Synesthesia and Lateral Inhibition: A Case Study
33.346, Sunday, 18-May, 8:30 am - 12:30 pm, Jacaranda Hall
Diana Arias1,2, Mathieu Simard1,2, Dave Saint-Amour1,2,3; 1Département de psychologie, Université du Québec à Montréal (UQÀM),, 2Centre de recherche en neurosciences de l'UQÀM (NeuroQÀM),, 3Centre Hospitalier Universitaire Sainte-Justine
Introduction: Synesthesia is a perceptual phenomenon when a stimulus in one sensory modality elicits an additional percept in the same or in another modality (e.g., when black letters and numbers are perceived as color graphemes or when sounds inducing color percepts). Although the underlying mechanisms of synesthesia are not known, it is largely thought that the synesthetic brain is characterized by a hyperconnectivity between different regions including the visual areas.
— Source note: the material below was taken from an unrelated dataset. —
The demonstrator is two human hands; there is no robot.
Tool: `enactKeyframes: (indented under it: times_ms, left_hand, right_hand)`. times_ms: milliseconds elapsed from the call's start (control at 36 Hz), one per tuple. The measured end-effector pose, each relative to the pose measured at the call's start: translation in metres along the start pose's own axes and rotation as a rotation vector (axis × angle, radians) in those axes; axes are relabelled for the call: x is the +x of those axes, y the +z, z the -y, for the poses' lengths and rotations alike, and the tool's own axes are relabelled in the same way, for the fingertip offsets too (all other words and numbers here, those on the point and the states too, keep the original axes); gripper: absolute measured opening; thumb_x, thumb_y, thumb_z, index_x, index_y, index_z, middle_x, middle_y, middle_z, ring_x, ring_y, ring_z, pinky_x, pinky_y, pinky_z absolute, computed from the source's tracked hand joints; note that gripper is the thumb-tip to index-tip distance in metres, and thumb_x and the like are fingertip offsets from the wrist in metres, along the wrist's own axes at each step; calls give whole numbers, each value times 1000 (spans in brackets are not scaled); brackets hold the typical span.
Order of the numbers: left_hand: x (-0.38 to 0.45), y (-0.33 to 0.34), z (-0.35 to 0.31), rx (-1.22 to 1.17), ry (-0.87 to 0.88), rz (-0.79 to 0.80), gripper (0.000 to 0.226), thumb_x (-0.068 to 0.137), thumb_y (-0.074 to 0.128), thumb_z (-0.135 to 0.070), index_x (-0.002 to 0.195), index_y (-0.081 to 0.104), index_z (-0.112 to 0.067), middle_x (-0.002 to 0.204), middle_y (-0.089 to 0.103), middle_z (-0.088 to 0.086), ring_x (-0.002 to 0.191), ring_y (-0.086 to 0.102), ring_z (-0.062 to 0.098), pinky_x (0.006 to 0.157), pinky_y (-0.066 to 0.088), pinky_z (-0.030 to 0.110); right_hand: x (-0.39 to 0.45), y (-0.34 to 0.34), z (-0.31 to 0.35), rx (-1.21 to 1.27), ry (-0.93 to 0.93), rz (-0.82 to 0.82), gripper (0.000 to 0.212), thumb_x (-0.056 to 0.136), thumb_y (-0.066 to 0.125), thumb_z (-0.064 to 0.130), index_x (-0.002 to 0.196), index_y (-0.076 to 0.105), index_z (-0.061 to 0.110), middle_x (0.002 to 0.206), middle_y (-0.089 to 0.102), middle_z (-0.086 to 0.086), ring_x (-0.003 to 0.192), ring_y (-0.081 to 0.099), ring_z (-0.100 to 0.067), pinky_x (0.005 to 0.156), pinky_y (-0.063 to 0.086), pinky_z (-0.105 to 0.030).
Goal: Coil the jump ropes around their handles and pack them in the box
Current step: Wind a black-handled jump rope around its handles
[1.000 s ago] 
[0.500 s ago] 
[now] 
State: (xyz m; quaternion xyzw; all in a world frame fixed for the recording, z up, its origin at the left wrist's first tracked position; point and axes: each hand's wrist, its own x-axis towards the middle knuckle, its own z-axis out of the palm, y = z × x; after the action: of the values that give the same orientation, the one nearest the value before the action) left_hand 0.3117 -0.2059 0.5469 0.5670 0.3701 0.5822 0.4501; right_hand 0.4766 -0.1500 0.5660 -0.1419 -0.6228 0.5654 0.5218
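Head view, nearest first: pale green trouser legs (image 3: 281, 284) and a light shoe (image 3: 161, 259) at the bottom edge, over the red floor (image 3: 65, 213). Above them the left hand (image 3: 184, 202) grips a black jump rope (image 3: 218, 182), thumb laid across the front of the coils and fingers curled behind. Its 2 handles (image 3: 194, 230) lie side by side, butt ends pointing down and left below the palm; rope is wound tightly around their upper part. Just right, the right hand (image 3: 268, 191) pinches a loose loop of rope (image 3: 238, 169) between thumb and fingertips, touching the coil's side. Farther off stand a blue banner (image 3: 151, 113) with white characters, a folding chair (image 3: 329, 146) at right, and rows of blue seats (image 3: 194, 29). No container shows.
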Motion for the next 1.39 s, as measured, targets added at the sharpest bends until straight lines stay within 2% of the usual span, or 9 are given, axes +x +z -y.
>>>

Lateral inhibition (LI), which involves inhibitory local interactions between neighboring neurons in the visual brain, might be a new approach to explore the nature of the putative abnormal connectivity in synesthesia. Objective: The purpose of this study was to assess brain responses associated with lateral inhibition in synesthesia using scalp-recorded EEG. Methods: Steady-state visual evoked potentials (ssVEPs) were recorded from Oz in a color-grapheme synesthete female (27 years old) and in 12 control non-synesthetes using the windmill/dartboard paradigm (Zemon and Ratliff, PNAS, 1982). Stimuli consisted in four radial contiguous patterns, two static and two dynamic that were presented at a reversal-contrast frequency of 4.28 Hz and 30% contrast. Fast Fourier Transform (FFT) analysis was conducted to extract the fundamental and the second harmonic of ssVEPs in order to calculate the suppression and facilitation LI indices. Then, z-scores were computed for the synesthete subject in relation with the non-synesthete subjects. Results: No significant difference in the suppression or facilitation index was found. Conclusion: Lateral inhibition processing in the visual cortex is not abnormal in synesthesia. This case-study finding challenges the nature of the hyperconnectivity hypothesis in synesthesia.